"The Diving Bell and the Butterfly" is a film about a man who experiences the catastrophe I most feared during my recent surgeries: "locked-in syndrome," where he is alive and conscious but unable to communicate with the world. My dread, I think, began when I was a boy first reading Edgar Allan Poe's "The Premature Burial" at an age much too young to contemplate such a possibility. At least the man in the film can see and hear; the hero of Dalton Trumbo's "Johnny Got His Gun" is completely locked inside his mind.
The film is based on a real man, and the book he astonishingly succeeded in writing although he could blink only his left eye. The man was Jean-Dominique Bauby (Mathieu Amalric), who was the editor of Elle, the French fashion magazine, when he had his paralyzing stroke. A speech therapist (Marie-Josee Croze) suggests a system of communication: They will arrange the alphabet in the order of most frequently used letters, and he will choose a letter by blinking. By this method, word by word, blink by blink, he dictated his memoir, The Diving Bell and the Butterfly, published in 1997, shortly before he died.
It was a superhuman feat, but how could it be filmed? The director is the artist Julian Schnabel, who has made two previous films about artists creating in the face of determined obstacles; "Basquiat" (1996), about a New York graffiti artist, and "Before Night Falls" (2000), about the persecuted Cuban poet Reynaldo Arenas. His solution, arrived at with screenwriter Ronald Harwood, is not to show merely the man in the bed but to show what he sees, and those around him, and his memories and fantasies. This is not an easy way out, because everything in the film is resolutely filtered through the consciousness of the locked-in man.
The result is not what you could call inspirational, because none of us would think to be in such a situation and needing inspiration. It is more than that. It is heroic. Here is the life force at its most insistent, lashing out against fate with stubborn resolve. And also with lust, hunger, humor and all of the other notes that this man once played so easily. We see flashbacks to his children, to his mistress, to his fantasies. We see those around him now. And in a gravely significant scene, we see him meeting with his old father (Max von Sydow), who, Andrew Sarris notes, "gets off what may be the single most French line of all time," which is, "Having a mistress is no excuse for leaving the mother of your children; the world has lost its values."
Celine, the mother of his children and his former partner (played by Emmanuelle Seigner), remains loyal to him and even helps him communicate with another woman who also is a former lover (the male libido is indomitable). And all of the other women around him, including his nurse, his assistant and a fantasy lover, are loving and patient and assure him that he is in some way the same vital man, filled with eagerness, lust and brilliance. It is just that now it expresses itself one blink at a time.

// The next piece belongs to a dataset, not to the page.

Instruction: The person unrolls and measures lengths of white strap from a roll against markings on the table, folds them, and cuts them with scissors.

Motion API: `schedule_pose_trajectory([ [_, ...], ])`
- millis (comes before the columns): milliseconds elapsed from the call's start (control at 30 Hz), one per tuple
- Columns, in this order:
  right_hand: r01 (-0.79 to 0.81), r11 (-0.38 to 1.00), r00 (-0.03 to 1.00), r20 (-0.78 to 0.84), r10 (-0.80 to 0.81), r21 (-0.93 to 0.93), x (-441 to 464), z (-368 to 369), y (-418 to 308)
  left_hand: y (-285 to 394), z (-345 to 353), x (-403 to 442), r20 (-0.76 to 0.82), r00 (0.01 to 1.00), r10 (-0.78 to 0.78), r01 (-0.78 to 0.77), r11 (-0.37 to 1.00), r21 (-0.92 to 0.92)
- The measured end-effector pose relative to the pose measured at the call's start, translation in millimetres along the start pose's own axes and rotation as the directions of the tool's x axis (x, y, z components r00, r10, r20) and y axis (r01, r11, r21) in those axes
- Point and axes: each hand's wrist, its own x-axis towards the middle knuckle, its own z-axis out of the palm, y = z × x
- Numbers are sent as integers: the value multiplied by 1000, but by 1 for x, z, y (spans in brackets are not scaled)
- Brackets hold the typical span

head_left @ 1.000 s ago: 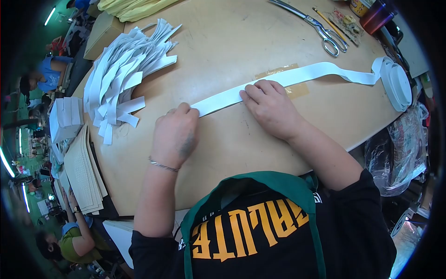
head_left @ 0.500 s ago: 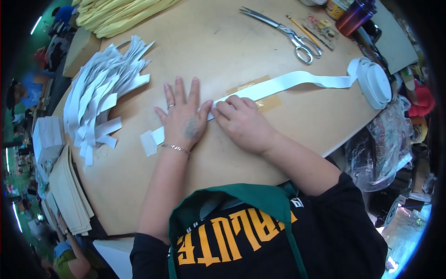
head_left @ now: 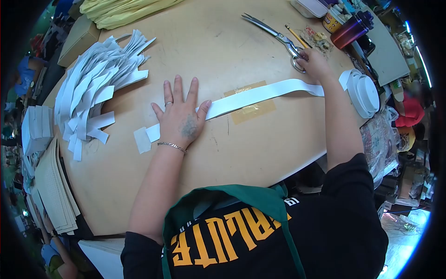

The lead performance by Mathieu Amalric exists in two ways, as the unmoving man in bed and the vital man in his memories and fantasies. In that way it is fundamentally different from Daniel Day Lewis' work in "My Left Foot," about a man who could move only a toe. At least he could lurch and groan and cry. Both films find the inevitable solution to their challenge, and the right actors to meet them.
Janusz Kaminski, the cinematographer, is in large part responsible for freeing the film from its own dangers of being locked in. From the cloudy opening POV shots of Jean-Dominique regaining consciousness, Kaminski fills the screen with life and beauty, so that it's not at all as depressing as it sounds.
At the end we are left with the reflection that human consciousness is the great miracle of evolution, and all the rest (sight, sound, taste, hearing, smell, touch) are simply a toolbox that consciousness has supplied for itself. Maybe it would even be better to be Trumbo's Johnny than never to have been conscious at all.